私が日本にいた頃にはなかった、「スルーする」という表現、数年前どこかで読んで驚いた印象が強く残っています。前後関係から「無視して下さい」という意味だとわかりましたが、英語のthroughとはぜんぜん違う意味なので、最初はしっくりきませんでした。
日本語の「スルーする」と同じ意味だと思って使ってしまわないように、ここでは、「スルーする」は英語では何というか、そして英語のthroughの意味や使い方、そして例文をご紹介します。
「スルーする」を英語で言うと・・・
throughは「通り抜ける」などと訳されるため、素通りする感じがあって日本語の「スルーする」になったのだと思いますが、「通り抜ける」には、中に入る必要があるので、全然素通りしていません。
何かについて、重要ではないなどの理由で「スルーしておいて」、「スルーして下さい」という場合:
(Just) ignore it.
Don’t worry about it.
となります。
「(私だったら)スルーする」というニュアンスで
I would ignore that.
I wouldn’t worry about that.
などとも言えます。
無視するのは、it や that だけではなくme, her, him, themなども使えます。
また、少し重い/硬い/フォーマルな感じを出したい場合はdisregardという単語もあります。
例:
Diane completely disregarded my advice.
英語のthroughの意味・使い方
ドライブスルー(drive-through)(英語なので正しい使い方です)は、そのお店の敷地内に入って中をとおりますよね。日本語の「スルーする」の意味で「無視」すると、そのお店を素通りすることになり、何も買えなくなってしまいます。
このように、throughは中を通っている感じの単語で、throughできるものは、場所・エリア、建物、物(ドアなど)、人混みなどかき分けられる物などなど、さまざまです。
ほとんどの場合「入る・その中を通る・出る」という動きがあります。ただ、throughは動詞ではないので(前置詞・副詞・形容詞だったりします)、どのような動きで通り抜けるかの動詞が必要です。
例:
walk through 歩いて通り抜ける
come through 何かを通り抜けてこっちに来る
以下に、具体的な意味と例文を5種類ご紹介します:
1. 物や建物を通り抜ける
通り抜ける物の厚さが薄いもの(ドアなど)や長さがとても短い場合もあります。
例:
This straw is no good. The drink doesn’t come through it.

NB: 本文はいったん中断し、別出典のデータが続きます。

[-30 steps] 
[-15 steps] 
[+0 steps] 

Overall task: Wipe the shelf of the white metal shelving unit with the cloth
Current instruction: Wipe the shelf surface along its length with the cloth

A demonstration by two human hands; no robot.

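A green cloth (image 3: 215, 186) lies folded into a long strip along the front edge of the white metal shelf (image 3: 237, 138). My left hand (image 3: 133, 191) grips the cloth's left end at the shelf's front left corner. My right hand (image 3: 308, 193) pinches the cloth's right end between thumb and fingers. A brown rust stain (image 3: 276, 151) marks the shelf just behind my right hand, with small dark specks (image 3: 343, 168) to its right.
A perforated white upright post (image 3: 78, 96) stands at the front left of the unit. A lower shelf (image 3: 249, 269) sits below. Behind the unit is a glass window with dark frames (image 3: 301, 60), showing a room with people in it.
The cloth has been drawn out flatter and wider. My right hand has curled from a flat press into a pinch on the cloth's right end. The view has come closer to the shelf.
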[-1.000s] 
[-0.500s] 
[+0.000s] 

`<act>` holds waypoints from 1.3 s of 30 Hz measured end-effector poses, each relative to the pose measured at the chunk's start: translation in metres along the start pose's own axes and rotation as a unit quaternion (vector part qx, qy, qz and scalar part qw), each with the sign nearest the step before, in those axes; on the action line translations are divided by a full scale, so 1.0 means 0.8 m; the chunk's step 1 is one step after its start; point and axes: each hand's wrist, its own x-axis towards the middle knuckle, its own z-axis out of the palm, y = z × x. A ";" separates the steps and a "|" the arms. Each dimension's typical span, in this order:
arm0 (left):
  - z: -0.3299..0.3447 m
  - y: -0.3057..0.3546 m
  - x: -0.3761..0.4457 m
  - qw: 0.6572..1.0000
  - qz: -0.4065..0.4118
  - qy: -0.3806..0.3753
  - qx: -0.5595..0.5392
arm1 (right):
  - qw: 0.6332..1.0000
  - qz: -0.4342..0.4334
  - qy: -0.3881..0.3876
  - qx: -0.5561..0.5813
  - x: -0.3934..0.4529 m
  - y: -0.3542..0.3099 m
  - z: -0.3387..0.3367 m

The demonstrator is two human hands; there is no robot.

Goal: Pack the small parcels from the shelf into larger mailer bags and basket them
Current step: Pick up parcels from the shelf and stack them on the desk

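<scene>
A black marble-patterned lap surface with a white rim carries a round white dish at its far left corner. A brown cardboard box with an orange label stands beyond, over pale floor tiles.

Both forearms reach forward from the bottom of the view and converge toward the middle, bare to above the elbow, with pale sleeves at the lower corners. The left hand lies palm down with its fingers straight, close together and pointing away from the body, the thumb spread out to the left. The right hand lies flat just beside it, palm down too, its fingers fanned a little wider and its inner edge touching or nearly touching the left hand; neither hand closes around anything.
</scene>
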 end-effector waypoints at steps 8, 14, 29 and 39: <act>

The thieves seemed to have got in through the window.
The train went through a long tunnel before reaching our station.
何かを壊したりして通り抜ける場合もあります。
例:
A ball went crashing through the greenhouse.
2. 場所・エリアに入り、中を通って出る
その場所を通って別の所に行くときに使う場合が多い。
例:
Lauren passed through London on her way to Windsor.
A train went through the station without stopping.
We took a shortcut through the park.
3. かき分けて通り抜ける
人や障害物などで通りにくい所をかき分けて行く感じ。
例:
I pushed my way through the crowd to get to the exit.
We found a gap in the hedge and squeezed through it.
We zig-zagged through the traffic.
4. ある時間や期間の間ずっと
「その時間や時期に入る・その中を通る・出る(終わる)」考えると、これも「通り抜ける」というイメージにつながります。
例:
Justin went through a tough time last year.
The mild weather continued through the winter.
I slept through the flight to Japan.
5. 終える・終わる
中を全部通り抜けて外に出るということは、今までいた状況から脱出する(=終わる)という感じがし、finishに近い意味でも使われます。
例:
I had enough! I’m through with Sam. (お付き合いをやめる)
I’m through with all your nonsense.
最後の文章は、相手のばかげた話や行動に付き合うのをやめる、「もう付き合っていけません」のように言いたいときに使えます。
例文を見ると、色々なものをthroughできるだけではなく、どんな動き(動詞)でthroughするかも様々だとおわかりいただけると思います。
今後、throughという単語に出くわしたら、通り抜けている様子を想像して意味を感じてみて下さい。